Could you give back the whole listing exactly as written?

Data under study: Begin

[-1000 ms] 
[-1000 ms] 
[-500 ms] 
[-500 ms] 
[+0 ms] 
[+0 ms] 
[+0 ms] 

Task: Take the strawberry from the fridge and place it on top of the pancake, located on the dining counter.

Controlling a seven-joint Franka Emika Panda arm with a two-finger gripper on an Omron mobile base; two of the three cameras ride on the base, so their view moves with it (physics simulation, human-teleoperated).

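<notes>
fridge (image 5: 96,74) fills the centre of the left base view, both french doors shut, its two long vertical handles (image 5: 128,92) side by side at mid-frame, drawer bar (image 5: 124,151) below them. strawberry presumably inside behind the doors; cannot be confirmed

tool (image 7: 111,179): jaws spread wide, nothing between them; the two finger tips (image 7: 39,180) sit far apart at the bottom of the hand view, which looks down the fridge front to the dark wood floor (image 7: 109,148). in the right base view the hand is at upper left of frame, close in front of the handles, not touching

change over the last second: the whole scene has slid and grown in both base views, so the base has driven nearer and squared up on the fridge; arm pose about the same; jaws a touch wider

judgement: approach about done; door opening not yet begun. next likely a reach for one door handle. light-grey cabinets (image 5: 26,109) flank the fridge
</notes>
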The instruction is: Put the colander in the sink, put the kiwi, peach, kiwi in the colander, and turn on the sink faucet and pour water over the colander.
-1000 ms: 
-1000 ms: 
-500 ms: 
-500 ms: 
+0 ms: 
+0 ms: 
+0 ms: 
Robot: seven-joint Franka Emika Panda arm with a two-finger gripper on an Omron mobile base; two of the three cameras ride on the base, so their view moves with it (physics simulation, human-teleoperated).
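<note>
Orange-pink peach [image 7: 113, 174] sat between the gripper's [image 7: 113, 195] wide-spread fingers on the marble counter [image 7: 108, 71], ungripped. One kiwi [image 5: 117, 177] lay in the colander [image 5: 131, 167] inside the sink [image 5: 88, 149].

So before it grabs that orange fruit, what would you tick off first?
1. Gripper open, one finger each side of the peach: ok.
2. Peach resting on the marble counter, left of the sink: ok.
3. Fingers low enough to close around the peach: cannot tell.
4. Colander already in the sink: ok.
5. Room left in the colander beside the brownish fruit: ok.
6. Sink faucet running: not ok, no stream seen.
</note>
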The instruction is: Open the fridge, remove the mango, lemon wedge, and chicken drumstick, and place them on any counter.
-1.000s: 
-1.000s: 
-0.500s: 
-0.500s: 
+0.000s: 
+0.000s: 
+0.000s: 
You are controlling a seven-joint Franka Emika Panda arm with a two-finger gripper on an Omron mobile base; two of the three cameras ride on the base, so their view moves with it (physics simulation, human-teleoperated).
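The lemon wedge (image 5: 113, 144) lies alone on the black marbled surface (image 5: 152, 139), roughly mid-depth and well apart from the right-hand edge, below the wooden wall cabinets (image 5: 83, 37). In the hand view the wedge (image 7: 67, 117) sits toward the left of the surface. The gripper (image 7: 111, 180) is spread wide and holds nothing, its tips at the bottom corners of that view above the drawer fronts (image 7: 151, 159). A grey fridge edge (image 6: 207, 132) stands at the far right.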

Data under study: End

#### Response area
[-1000 ms] 
[-1000 ms] 
[-500 ms] 
[-500 ms] 
[+0 ms] 
[+0 ms] 
[+0 ms] 

Task: Take the strawberry from the fridge and place it on top of the pancake, located on the dining counter.

Controlling a seven-joint Franka Emika Panda arm with a two-finger gripper on an Omron mobile base; two of the three cameras ride on the base, so their view moves with it (physics simulation, human-teleoperated).

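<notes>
fridge (image 5: 96,74) fills the centre of the left base view, both french doors shut, its two long vertical handles (image 5: 128,92) side by side at mid-frame, drawer bar (image 5: 124,151) below them. strawberry presumably inside behind the doors; cannot be confirmed

tool (image 7: 111,179): jaws spread wide, nothing between them; the two finger tips (image 7: 39,180) sit far apart at the bottom of the hand view, which looks down the fridge front to the dark wood floor (image 7: 109,148). in the right base view the hand is at upper left of frame, close in front of the handles, not touching

change over the last second: the whole scene has slid and grown in both base views, so the base has driven nearer and squared up on the fridge; arm pose about the same; jaws a touch wider

judgement: approach about done; door opening not yet begun. next likely a reach for one door handle. light-grey cabinets (image 5: 26,109) flank the fridge
</notes>
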The instruction is: Put the colander in the sink, put the kiwi, peach, kiwi in the colander, and turn on the sink faucet and pour water over the colander.
-1000 ms: 
-1000 ms: 
-500 ms: 
-500 ms: 
+0 ms: 
+0 ms: 
+0 ms: 
Robot: seven-joint Franka Emika Panda arm with a two-finger gripper on an Omron mobile base; two of the three cameras ride on the base, so their view moves with it (physics simulation, human-teleoperated).
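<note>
Orange-pink peach [image 7: 113, 174] sat between the gripper's [image 7: 113, 195] wide-spread fingers on the marble counter [image 7: 108, 71], ungripped. One kiwi [image 5: 117, 177] lay in the colander [image 5: 131, 167] inside the sink [image 5: 88, 149].

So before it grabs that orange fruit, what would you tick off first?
1. Gripper open, one finger each side of the peach: ok.
2. Peach resting on the marble counter, left of the sink: ok.
3. Fingers low enough to close around the peach: cannot tell.
4. Colander already in the sink: ok.
5. Room left in the colander beside the brownish fruit: ok.
6. Sink faucet running: not ok, no stream seen.
</note>
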The instruction is: Open the fridge, remove the mango, lemon wedge, and chicken drumstick, and place them on any counter.
-1.000s: 
-1.000s: 
-0.500s: 
-0.500s: 
+0.000s: 
+0.000s: 
+0.000s: 
You are controlling a seven-joint Franka Emika Panda arm with a two-finger gripper on an Omron mobile base; two of the three cameras ride on the base, so their view moves with it (physics simulation, human-teleoperated).
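The lemon wedge (image 5: 113, 144) lies alone on the black marbled surface (image 5: 152, 139), roughly mid-depth and well apart from the right-hand edge, below the wooden wall cabinets (image 5: 83, 37). In the hand view the wedge (image 7: 67, 117) sits toward the left of the surface. The gripper (image 7: 111, 180) is spread wide and holds nothing, its tips at the bottom corners of that view above the drawer fronts (image 7: 151, 159). A grey fridge edge (image 6: 207, 132) stands at the far right.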

With this, the answer is done.